Monday, September 18, 2023

Newest Update

Since my last post, I was back in the hospital for another respiratory infection. It wasn’t pneumonia, but it was bad enough for me to be admitted. I went into the emergency room and was admitted on August 5, then was discharged on August 9. They sent me home for 2 days then I was back in the ER on August 11 for 6 days. The reason I went back into the hospital was because my mom, nurses, and I all repeatedly told them I wasn’t ready to go home, but they kicked me out anyways. 

Before leaving, I was still feeling sick and having all the same symptoms.
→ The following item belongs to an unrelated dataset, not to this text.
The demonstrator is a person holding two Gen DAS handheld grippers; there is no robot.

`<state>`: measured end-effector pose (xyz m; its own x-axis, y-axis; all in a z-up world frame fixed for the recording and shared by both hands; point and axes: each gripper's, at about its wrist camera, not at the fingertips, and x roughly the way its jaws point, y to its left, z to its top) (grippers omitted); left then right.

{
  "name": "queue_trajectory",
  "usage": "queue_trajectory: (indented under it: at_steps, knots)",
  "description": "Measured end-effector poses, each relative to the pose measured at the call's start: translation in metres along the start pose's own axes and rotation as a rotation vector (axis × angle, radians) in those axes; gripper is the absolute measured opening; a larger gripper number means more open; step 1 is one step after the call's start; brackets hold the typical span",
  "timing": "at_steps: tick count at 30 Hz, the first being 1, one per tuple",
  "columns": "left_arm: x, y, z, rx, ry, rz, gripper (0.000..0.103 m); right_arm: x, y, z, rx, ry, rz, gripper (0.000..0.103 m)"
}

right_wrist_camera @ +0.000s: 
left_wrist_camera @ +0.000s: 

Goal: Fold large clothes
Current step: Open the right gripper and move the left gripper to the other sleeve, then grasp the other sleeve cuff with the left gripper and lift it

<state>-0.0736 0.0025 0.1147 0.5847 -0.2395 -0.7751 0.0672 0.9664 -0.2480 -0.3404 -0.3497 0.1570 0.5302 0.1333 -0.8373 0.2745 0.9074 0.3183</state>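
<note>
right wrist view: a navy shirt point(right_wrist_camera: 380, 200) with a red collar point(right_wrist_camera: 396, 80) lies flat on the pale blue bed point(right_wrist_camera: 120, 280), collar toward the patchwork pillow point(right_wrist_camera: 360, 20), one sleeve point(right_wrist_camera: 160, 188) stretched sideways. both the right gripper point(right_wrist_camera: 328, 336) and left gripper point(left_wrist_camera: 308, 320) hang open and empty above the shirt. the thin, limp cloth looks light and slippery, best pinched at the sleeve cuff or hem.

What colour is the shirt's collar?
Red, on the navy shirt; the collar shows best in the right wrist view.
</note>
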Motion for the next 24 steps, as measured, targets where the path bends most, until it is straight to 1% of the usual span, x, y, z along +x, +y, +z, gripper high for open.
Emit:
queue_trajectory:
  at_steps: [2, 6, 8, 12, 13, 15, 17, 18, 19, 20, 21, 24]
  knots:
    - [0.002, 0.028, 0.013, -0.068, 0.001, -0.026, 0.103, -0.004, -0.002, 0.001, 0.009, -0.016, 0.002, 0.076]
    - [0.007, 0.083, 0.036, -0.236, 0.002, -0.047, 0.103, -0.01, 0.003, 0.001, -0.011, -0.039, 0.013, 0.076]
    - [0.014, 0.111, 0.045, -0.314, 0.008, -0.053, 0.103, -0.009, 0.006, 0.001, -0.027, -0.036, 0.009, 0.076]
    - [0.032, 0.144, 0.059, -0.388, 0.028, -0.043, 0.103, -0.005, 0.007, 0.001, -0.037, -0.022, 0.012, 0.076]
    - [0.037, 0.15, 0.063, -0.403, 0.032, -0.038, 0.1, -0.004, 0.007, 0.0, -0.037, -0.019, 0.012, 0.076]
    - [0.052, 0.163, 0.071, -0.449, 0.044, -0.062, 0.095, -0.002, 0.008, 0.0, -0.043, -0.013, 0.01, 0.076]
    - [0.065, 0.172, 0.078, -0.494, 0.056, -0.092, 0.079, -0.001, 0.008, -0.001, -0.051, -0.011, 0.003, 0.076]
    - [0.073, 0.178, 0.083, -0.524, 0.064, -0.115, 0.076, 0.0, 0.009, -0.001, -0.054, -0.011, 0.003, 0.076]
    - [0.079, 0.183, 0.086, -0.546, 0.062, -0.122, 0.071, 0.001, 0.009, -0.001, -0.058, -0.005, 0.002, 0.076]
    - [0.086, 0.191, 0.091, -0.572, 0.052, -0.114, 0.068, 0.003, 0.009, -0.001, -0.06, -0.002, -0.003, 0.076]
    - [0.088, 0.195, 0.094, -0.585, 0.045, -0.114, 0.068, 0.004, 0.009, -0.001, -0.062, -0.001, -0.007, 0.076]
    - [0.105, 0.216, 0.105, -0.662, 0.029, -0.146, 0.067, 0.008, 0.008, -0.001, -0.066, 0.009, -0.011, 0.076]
Although the hospital said, “they recommended that I continue current antibiotic measurements and that I could do that at home under the supervision of my nurses.” I’m feeling much better now and have been healthy since. I went home with a PICC line (it’s like an IV, but it is a type of catheter to access bigger veins.) It can also be left in for a longer period, but there is a dressing on it and needs changing once a week (mine was by the crease of my elbow.)

One thing that happened this time is I also had issues, although it wasn’t with my wheelchair, but my ventilator attached to my wheelchair. My vent plugs into my wheelchair which charges it and is also like an “external battery” for it. The vent internal battery lasts about 30-40 minutes and when it’s running off my wheelchair, it lasts as long as my wheelchair battery is. At some point at time while I was there, my vent started beeping “low battery,” so we used the plug-in to the wall instead.

Before I went home, I had to have the wheelchair company come to the hospital to figure out if they could fix whatever was broken. He found that the converter box (a black box that the wheelchair battery and ventilator battery plug-in to) was crushed. I’m sure at some point when I was repositioning in my chair, I must have leaned into it. Then, over time the box continued to break down and it chose that moment to quit working. Anyway, at first, he said they would have to order a whole new one, but then she was able to fix it on the spot. About a week later, someone came to my house and replaced the box.

Since being home I’ve been staying low key, writing poetry, getting outside, taking Everette for walks. I’ve also been continuing to go to ABLE whenever I can. Nursing lately has been a little spotty and it doesn’t work to go on days when there isn’t one. The best part about going is learning new things and gaining more movement. I took a video of my latest progress and will share it in a separate post. I'm always amazed at myself and have been told that by others.

If everything works out, I will continue to go there as long as I can. Nothing can stop me from reaching my dreams. Over time I have gained more arm movement and core balance. The one thing that stops me short on some days are my arm exercises. I get major pain in my neck and arm sockets. It could be a combination within the arm exercises and my wheelchair. I’m planning on seeing a doctor about my arms coming up soon.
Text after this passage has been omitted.